Скоро завязывается переписка. Сначала Родамна колеблется; но сам Эрос приходит на помощь рыцарю, убеждая красавицу сдаться, также и евнух расточает ему свои услуги, ратуя за Ливистра перед своей госпожой. Напрасно молодая девушка старается обмануть себя, напрасно делает вид, что думает, будто все эти страстные послания обращены к одной из ее прислужниц; незаметно она увлекается перепиской, любовь вспыхивает в душе, и она кончает тем, что отвечает. Надо, впрочем, сознаться, что нет ничего утомительнее этой переписки, где поэт, видимо, находит удовольствие изливаться в нежностях. Тем не менее во всем этом наборе слов попадаются некоторые красивые места, например серенада, которую Ливистр поет под окном своей возлюбленной: {437} "Рыцарь любит молодую девушку, солнцем рожденную, любит благородный рыцарь прекрасную молодую девушку. Из любви к своей красавице он разбил себе палатку посреди поляны и поет при луне, с блеском которой может успешно поспорить его красавица. Красота любимой причина тому, что он в плену и далеко-далеко от родного края и много выстрадал бед, чтобы разыскать свою красавицу; но и теперь, найдя ее, он все еще мучится и опять страдает из любви к ней. Рыцарь знатного рода. Молодая девушка несравненна. Он смотрит на нее и вздыхает, и душа его разрывается и омрачена скорбью. Он смотрит на солнце и повествует ему обо всем, что выстрадал из-за нее; и луну, чуть она заблестит, он просит со слезами на глазах, чтобы умоляла красавицу не мучить его больше незаслуженной им холодностью". Наконец, к последней записке он прилагает кольцо, и тогда царевна решается назначить ему свидание.
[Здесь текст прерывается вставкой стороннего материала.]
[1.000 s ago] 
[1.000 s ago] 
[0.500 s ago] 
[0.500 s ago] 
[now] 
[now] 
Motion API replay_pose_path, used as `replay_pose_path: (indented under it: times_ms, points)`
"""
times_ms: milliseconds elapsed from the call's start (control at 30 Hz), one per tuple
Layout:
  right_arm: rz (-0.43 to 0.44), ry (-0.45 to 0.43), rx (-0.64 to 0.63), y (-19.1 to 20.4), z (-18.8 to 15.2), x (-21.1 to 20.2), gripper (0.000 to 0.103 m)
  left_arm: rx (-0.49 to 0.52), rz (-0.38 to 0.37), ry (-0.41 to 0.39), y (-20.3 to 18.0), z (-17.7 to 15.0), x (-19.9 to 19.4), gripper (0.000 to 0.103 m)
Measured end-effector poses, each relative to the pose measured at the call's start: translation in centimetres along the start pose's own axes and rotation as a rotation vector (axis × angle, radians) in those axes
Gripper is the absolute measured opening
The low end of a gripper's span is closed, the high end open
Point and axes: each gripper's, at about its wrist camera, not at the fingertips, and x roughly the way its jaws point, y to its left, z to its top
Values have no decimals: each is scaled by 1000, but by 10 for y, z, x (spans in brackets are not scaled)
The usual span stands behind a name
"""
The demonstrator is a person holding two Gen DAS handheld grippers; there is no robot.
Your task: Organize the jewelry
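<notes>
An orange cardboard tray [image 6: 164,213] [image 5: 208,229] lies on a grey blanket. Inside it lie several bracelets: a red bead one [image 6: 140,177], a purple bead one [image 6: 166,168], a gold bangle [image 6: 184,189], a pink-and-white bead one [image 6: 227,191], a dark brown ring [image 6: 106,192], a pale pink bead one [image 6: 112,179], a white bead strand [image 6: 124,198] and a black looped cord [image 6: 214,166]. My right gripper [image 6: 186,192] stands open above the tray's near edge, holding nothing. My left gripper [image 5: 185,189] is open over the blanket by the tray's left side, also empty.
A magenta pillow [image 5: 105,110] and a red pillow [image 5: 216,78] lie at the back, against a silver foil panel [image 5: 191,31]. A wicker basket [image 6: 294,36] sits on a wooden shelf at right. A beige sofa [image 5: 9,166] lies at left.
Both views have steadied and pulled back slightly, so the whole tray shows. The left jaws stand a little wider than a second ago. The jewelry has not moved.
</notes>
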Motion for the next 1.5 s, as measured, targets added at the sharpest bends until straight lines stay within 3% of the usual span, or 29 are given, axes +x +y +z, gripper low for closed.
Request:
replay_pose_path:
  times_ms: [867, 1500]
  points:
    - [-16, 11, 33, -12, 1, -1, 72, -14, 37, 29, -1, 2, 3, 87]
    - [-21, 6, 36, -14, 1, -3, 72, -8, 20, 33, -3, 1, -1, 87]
Вот по утру прекрасная Родамна выезжает из замка на охоту. Она на белом коне, сплошь покрытом попоной из пурпура и золота. Сама она, говорит поэт, одета "по моде латинян" и в золотом плаще, спускающемся почти до земли. Она так хороша, что один ее вид порабощает ей сердца: "Никогда земля не производила ничего более прекрасного". Лицо ее округло, как полная луна, цвет его бел как снег; взгляд темных глаз ее кроток и прекрасен. Руками самих Граций очерчена линия ее носа; губы ее, словно роза, полураскрывшаяся, чтобы принять поцелуй росы. "В целом мире не найти бы другой такой красоты". Благодаря угодливости евнуха любовники наконец встречаются, и надо отметить тонкое чувство, с каким поэт касается, едва на них намекая, некоторых интимных моментов их свидания.